Da giugno dell’anno prossimo il re dell’Arabia saudita ha concesso alla donne di quel paese la possibilità di avere la patente: un decreto arrivato dritto dritto dal medioevo, dal momento che l’Arabia saudita è una delle sette monarchie assolute che ci sono ancora nel nostro pianeta, insieme a Brunei, Oman, Qatar, Emirati Arabi Uniti – per la precisione una federazione di piccole monarchie assolute – Swaziland e Città del vaticano. E in una monarchia assoluta decide il re, quello che gli va bene è permesso e quello che non gli va bene non è permesso. E quindi se il prossimo re saudita – visto che non deve tener conto dell’opinione pubblica del suo paese – deciderà di revocare la concessione alle donne di guidare, lo potrà fare, con buona pace delle persone che scrivono su Facebook e Twitter.
E per i giovani – e da adesso anche le giovani – dell’Arabia saudita la patente è davvero l’unico segno pubblico dell’arrivo della maturità, perché in quel paese non ci sono elezioni parlamentari, non essendoci neppure un parlamento. Non c’è neppure una costituzione, basta il Corano e appunto la volontà del re.

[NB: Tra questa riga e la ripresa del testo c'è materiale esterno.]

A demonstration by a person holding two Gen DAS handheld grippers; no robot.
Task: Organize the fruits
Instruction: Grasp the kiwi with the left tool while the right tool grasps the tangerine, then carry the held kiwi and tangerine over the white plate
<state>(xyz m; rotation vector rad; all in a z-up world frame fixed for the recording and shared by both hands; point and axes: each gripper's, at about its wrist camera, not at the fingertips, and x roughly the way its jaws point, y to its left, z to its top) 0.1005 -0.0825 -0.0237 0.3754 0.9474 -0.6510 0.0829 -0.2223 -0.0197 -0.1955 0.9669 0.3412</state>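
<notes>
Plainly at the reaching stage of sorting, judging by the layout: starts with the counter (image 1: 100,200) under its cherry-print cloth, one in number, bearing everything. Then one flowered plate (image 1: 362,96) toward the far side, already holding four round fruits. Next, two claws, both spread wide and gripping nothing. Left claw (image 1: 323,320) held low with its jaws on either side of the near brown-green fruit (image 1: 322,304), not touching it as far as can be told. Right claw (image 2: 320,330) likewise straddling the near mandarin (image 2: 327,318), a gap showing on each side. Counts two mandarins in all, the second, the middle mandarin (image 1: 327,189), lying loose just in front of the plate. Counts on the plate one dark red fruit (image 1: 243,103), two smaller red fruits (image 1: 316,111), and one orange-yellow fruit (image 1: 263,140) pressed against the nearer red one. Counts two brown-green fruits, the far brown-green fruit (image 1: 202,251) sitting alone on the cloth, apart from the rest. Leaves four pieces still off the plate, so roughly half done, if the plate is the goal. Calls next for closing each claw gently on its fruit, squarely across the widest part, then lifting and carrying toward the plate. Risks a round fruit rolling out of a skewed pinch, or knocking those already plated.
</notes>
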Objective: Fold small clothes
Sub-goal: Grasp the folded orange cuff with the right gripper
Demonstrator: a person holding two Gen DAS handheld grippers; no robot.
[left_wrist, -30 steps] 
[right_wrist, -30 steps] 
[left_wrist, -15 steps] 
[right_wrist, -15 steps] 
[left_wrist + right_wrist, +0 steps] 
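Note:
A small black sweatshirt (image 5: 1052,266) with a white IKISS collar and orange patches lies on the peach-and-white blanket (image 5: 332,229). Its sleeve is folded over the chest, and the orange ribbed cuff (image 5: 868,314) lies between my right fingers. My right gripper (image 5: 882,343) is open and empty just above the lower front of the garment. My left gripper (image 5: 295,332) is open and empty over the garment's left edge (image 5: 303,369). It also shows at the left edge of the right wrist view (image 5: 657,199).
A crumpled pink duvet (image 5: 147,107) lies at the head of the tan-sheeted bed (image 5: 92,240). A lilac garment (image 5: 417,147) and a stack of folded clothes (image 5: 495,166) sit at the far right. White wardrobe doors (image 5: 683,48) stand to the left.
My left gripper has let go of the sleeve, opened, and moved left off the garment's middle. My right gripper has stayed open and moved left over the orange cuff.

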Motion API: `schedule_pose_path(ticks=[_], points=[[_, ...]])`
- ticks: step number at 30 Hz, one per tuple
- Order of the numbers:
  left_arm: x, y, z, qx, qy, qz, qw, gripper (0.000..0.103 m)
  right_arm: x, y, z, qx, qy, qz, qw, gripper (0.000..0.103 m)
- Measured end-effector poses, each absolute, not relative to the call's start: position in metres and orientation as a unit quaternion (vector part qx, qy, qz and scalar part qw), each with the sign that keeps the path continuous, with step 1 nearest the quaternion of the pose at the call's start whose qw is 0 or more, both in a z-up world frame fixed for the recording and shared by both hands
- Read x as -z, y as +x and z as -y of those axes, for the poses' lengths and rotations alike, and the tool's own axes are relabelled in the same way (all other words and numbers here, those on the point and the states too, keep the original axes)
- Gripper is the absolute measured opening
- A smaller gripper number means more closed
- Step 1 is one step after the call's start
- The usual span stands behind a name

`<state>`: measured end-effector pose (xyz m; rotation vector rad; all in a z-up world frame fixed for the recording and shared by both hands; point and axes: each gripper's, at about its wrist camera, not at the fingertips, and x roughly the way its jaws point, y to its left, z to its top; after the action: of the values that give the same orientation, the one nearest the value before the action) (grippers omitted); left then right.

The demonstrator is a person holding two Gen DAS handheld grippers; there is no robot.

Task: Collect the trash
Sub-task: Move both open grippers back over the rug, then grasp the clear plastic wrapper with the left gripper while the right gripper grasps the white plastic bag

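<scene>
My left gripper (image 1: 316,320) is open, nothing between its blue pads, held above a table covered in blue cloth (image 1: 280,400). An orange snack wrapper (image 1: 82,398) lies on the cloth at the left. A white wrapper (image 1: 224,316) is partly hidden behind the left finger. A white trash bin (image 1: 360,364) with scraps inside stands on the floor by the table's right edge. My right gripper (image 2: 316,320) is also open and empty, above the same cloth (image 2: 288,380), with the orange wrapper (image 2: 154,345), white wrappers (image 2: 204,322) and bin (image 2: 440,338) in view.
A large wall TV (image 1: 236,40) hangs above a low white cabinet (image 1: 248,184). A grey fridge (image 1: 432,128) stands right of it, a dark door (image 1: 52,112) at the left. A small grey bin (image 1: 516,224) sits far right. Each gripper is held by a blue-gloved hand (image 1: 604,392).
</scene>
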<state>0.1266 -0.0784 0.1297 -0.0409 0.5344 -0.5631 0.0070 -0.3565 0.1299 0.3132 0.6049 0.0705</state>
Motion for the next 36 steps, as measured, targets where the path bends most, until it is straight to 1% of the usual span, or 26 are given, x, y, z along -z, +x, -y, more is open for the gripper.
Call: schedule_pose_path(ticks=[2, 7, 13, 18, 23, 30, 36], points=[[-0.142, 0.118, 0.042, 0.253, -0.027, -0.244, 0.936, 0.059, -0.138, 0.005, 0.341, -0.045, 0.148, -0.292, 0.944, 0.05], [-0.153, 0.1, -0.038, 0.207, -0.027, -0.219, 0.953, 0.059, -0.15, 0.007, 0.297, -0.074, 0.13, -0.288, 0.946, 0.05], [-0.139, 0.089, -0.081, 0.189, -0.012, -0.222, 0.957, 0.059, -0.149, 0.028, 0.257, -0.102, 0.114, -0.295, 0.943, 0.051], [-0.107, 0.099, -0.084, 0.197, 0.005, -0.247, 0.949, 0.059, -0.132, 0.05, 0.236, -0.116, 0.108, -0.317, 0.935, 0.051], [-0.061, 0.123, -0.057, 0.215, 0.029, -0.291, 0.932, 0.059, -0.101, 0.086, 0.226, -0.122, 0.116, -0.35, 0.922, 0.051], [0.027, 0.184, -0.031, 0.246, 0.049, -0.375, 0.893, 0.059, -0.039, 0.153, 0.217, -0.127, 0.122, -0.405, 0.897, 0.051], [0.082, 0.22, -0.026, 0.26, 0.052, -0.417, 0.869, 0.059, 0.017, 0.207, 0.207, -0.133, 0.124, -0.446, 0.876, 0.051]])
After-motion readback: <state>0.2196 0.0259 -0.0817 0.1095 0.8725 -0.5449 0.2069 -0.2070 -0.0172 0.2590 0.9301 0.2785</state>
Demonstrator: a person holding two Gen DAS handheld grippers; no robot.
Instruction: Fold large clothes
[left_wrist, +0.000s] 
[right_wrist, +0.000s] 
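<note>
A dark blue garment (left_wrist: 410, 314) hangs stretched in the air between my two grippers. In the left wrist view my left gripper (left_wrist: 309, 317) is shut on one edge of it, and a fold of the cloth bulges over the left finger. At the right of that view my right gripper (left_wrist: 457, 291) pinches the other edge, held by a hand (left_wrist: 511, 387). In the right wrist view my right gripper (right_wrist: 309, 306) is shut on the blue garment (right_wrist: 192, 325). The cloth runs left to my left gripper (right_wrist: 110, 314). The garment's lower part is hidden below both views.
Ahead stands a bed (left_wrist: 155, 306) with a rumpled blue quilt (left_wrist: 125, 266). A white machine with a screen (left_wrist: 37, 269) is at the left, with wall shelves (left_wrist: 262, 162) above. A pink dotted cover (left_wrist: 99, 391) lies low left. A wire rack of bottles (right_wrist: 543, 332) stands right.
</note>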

Poi sarebbe da chiedersi come sia possibile che una monarchia assoluta, senza una costituzione e senza un parlamento, abbia un seggio alle Nazioni Unite, abbia regolari rapporti diplomatici con tutti gli altri stati del mondo, anzi ci sarebbe da chiedersi come mai questi monarchi assoluti siano così rispettati e ascoltati da parte degli altri paesi.
Sarà che quella monarchia non arriva dal medioevo – come quella del papa, a cui quindi possiamo perdonare qualche retaggio dell’antico assolutismo – ma è molto più recente. L’Arabia saudita è uno stato giovanissimo, nato nel 1932, per volere delle potenze vincitrici della prima guerra mondiale, e in particolare del Regno Unito e della Francia, che volevano in quella regione cruciale un paese loro alleato, capace di garantire la pace e soprattutto gli interessi delle aziende e delle banche, che avevano generosamente sostenuto le spese della guerra e che ora dovevano pur rientrare dei propri cospicui investimenti. I paesi europei e poi gli Stati Uniti diedero alla dinastia Saud il controllo del petrolio, a patto che continuassero a fare affari con loro e i Saud, senza gli impicci delle democrazie, hanno svolto – e svolgono – il loro compito. Certo, con gli anni sono diventati baldanzosi, si sono levati di dosso il timore verso le cancellerie occidentali, hanno capito che avevano un grande potere e hanno cominciato a fare di testa propria, e quando gli Stati Uniti protestavano potevano sempre chiudere i rubinetti del greggio.
La festa nazionale degli Stati Uniti celebra l’indipendenza delle tredici colonie dal regno di Gran Bretagna, eppure i presidenti di quel paese – tutti i presidenti – intrattengono fraterni rapporti con il re saudita, che non è affatto migliore del povero Giorgio III. La Francia festeggia ogni anno una rivoluzione, in cui fu abbattuta una monarchia assoluta, eppure i suoi presidenti non disdegnano di stringere la mano a un re che non è affatto migliore di Luigi XVI. Sarà che questi “nuovi” re assoluti sono molto ricchi, sarà che le multinazionali fanno ottimi affari in quei paesi, perché in una monarchia assoluta mancano, tra le molte altre cose, anche i sindacati liberi, e quindi è più facile sfruttare i lavoratori di quei paesi.
Comunque fino ad oggi i presidenti e i primi ministri erano in imbarazzo a dover andare a rendere omaggio a un monarca che non permetteva alle donne di guidare.
Ma adesso è tutto a posto. Viva il paese in cui le donne e gli uomini guidano. E non votano.